Retype the listing exactly; omit pictures.

### Recorded data
•••

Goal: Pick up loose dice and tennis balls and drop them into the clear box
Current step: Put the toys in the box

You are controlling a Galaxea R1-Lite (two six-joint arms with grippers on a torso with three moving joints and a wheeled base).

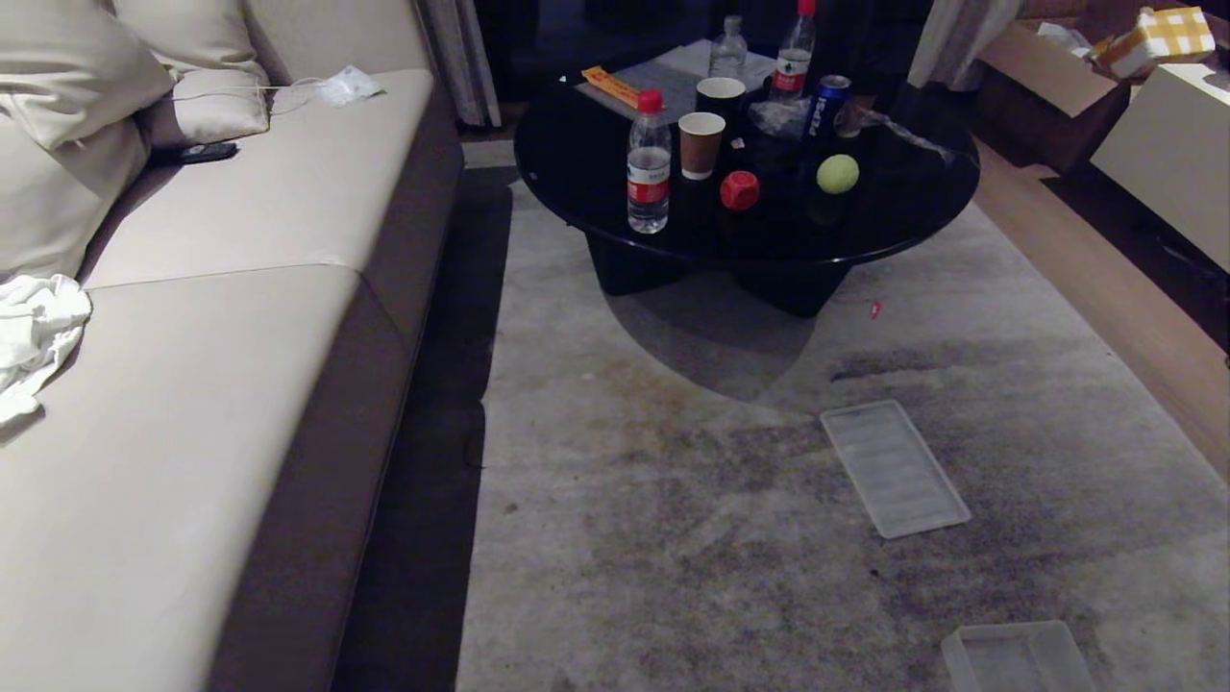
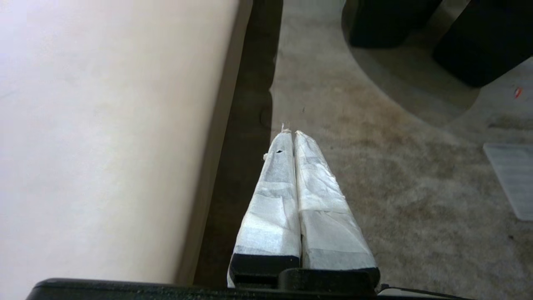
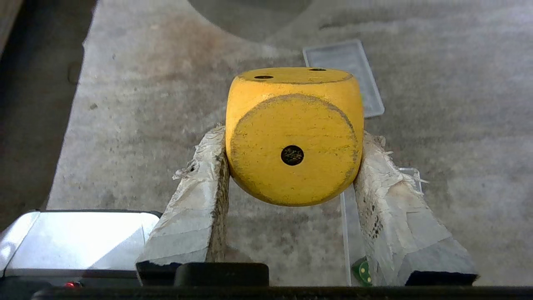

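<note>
My right gripper [image 3: 293, 139] is shut on a yellow die [image 3: 293, 121] with dark dots, held above the carpet; its taped fingers [image 3: 200, 196] press the die's two sides. Below it lies the clear box [image 3: 344, 233], with a small green dotted die [image 3: 361, 271] inside. In the head view the clear box [image 1: 1009, 632] sits at the bottom right and neither gripper shows. A red die [image 1: 739, 189] and a tennis ball [image 1: 837, 174] rest on the black round table [image 1: 577, 154]. My left gripper [image 2: 290, 133] hangs shut and empty beside the sofa.
A flat ribbed clear lid [image 1: 894, 468] lies on the grey carpet [image 1: 673, 500]. Water bottles [image 1: 649, 173], paper cups [image 1: 701, 144] and a can [image 1: 828, 106] crowd the table. The beige sofa [image 1: 221, 317] fills the left; cardboard boxes [image 1: 1047, 67] stand far right.
</note>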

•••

### Task result
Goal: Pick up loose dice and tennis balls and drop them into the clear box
Current step: Put the toys in the box

You are controlling a Galaxea R1-Lite (two six-joint arms with grippers on a torso with three moving joints and a wheeled base).


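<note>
My right gripper [image 3: 293, 139] is shut on a yellow die [image 3: 293, 121] with dark dots, held above the carpet; its taped fingers [image 3: 200, 196] press the die's two sides. Below it lies the clear box [image 3: 344, 233], with a small green dotted die [image 3: 361, 271] inside. In the head view the clear box [image 1: 1009, 632] sits at the bottom right and neither gripper shows. A red die [image 1: 739, 189] and a tennis ball [image 1: 837, 174] rest on the black round table [image 1: 577, 154]. My left gripper [image 2: 290, 133] hangs shut and empty beside the sofa.
A flat ribbed clear lid [image 1: 894, 468] lies on the grey carpet [image 1: 673, 500]. Water bottles [image 1: 649, 173], paper cups [image 1: 701, 144] and a can [image 1: 828, 106] crowd the table. The beige sofa [image 1: 221, 317] fills the left; cardboard boxes [image 1: 1047, 67] stand far right.
</note>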

Nothing else is part of this answer.